__ASSIGNED TASK__
The lines wanted are those in the data below that include "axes".

__DATA SEGMENT__
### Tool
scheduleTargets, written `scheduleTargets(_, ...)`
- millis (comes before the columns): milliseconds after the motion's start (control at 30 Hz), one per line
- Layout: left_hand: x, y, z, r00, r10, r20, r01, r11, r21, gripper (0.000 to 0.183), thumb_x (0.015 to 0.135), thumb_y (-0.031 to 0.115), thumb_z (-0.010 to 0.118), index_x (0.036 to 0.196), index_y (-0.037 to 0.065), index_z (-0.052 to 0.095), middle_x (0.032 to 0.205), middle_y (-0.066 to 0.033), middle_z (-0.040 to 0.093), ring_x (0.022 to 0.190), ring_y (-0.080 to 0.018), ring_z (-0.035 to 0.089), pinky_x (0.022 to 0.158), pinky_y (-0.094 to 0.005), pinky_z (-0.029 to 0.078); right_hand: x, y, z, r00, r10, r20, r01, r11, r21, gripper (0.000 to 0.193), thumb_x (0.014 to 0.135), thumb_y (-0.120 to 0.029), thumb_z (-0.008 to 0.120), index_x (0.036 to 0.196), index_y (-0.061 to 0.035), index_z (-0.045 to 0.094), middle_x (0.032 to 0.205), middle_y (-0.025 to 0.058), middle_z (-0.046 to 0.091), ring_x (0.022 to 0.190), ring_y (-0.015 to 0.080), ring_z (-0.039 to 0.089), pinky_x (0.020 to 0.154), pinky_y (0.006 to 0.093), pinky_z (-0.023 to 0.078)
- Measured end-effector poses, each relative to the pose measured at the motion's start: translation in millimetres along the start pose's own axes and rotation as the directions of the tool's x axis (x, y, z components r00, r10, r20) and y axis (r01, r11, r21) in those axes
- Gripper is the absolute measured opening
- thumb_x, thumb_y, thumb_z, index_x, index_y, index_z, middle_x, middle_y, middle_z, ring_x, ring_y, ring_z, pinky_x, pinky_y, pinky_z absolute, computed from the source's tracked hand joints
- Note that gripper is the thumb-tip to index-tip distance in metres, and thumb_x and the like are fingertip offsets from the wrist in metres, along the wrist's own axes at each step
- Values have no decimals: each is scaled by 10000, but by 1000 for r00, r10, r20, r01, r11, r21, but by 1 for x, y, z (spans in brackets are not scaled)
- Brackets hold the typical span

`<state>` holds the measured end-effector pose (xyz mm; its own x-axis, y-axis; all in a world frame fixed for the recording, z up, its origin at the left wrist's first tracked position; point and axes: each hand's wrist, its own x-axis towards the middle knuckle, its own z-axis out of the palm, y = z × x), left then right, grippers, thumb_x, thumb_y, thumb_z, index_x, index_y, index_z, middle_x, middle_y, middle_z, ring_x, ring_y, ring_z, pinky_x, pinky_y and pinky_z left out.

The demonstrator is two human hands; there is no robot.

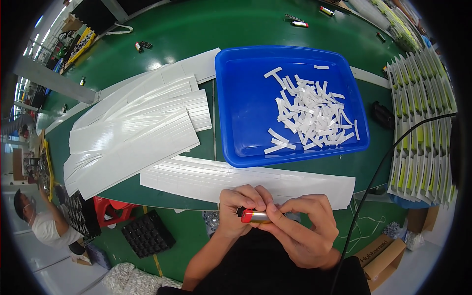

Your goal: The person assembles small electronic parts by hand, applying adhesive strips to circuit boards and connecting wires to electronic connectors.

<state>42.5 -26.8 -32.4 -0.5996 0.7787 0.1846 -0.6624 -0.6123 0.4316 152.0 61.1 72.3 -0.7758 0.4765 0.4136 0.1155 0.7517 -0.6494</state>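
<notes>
Near the table's front edge, a small silver cylinder with a red end [257, 217], which looks like a battery cell, is held between both hands. A small black piece shows at its red end. My left hand [235, 210] is closed, its fingers pinching around that end. My right hand [309, 227] grips the other end between thumb and fingers. Just beyond the hands lies a long white sheet of scored strips [196, 182]. Behind it, a blue tray [241, 132] holds a loose pile of short white strips [312, 113].
Overlapping white strip sheets [137, 147] cover the table's left. A green belt [196, 29] across the back carries several similar cells. At right stand stacked white-and-green trays [420, 132] and a hanging black cable [378, 172]. A person [46, 221] sits far left, near a black crate [148, 233].
</notes>
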Motion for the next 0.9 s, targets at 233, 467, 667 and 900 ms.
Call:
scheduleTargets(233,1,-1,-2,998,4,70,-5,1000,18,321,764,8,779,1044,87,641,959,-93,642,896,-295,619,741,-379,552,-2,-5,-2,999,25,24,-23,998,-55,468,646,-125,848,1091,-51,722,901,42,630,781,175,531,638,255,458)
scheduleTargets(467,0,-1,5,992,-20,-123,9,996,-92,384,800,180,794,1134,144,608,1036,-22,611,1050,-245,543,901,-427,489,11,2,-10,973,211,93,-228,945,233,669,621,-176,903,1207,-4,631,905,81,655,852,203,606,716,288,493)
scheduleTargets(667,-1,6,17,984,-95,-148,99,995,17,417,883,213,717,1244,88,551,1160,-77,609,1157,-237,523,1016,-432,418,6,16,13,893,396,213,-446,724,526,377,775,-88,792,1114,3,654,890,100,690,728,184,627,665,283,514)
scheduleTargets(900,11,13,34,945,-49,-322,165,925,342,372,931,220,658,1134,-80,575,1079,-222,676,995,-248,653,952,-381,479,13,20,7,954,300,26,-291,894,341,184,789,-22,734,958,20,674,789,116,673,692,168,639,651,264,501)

__REPLY__
- Measured end-effector poses, each relative to the pose measured at the motion's start: translation in millimetres along the start pose's own axes and rotation as the directions of the tool's x axis (x, y, z components r00, r10, r20) and y axis (r01, r11, r21) in those axes
- Note that gripper is the thumb-tip to index-tip distance in metres, and thumb_x and the like are fingertip offsets from the wrist in metres, along the wrist's own axes at each step
`<state>` holds the measured end-effector pose (xyz mm; its own x-axis, y-axis; all in a world frame fixed for the recording, z up, its origin at the left wrist's first tracked position; point and axes: each hand's wrist, its own x-axis towards the middle knuckle, its own z-axis out of the palm, y = z × x), left then right, grippers, thumb_x, thumb_y, thumb_z, index_x, index_y, index_z, middle_x, middle_y, middle_z, ring_x, ring_y, ring_z, pinky_x, pinky_y and pinky_z left out.

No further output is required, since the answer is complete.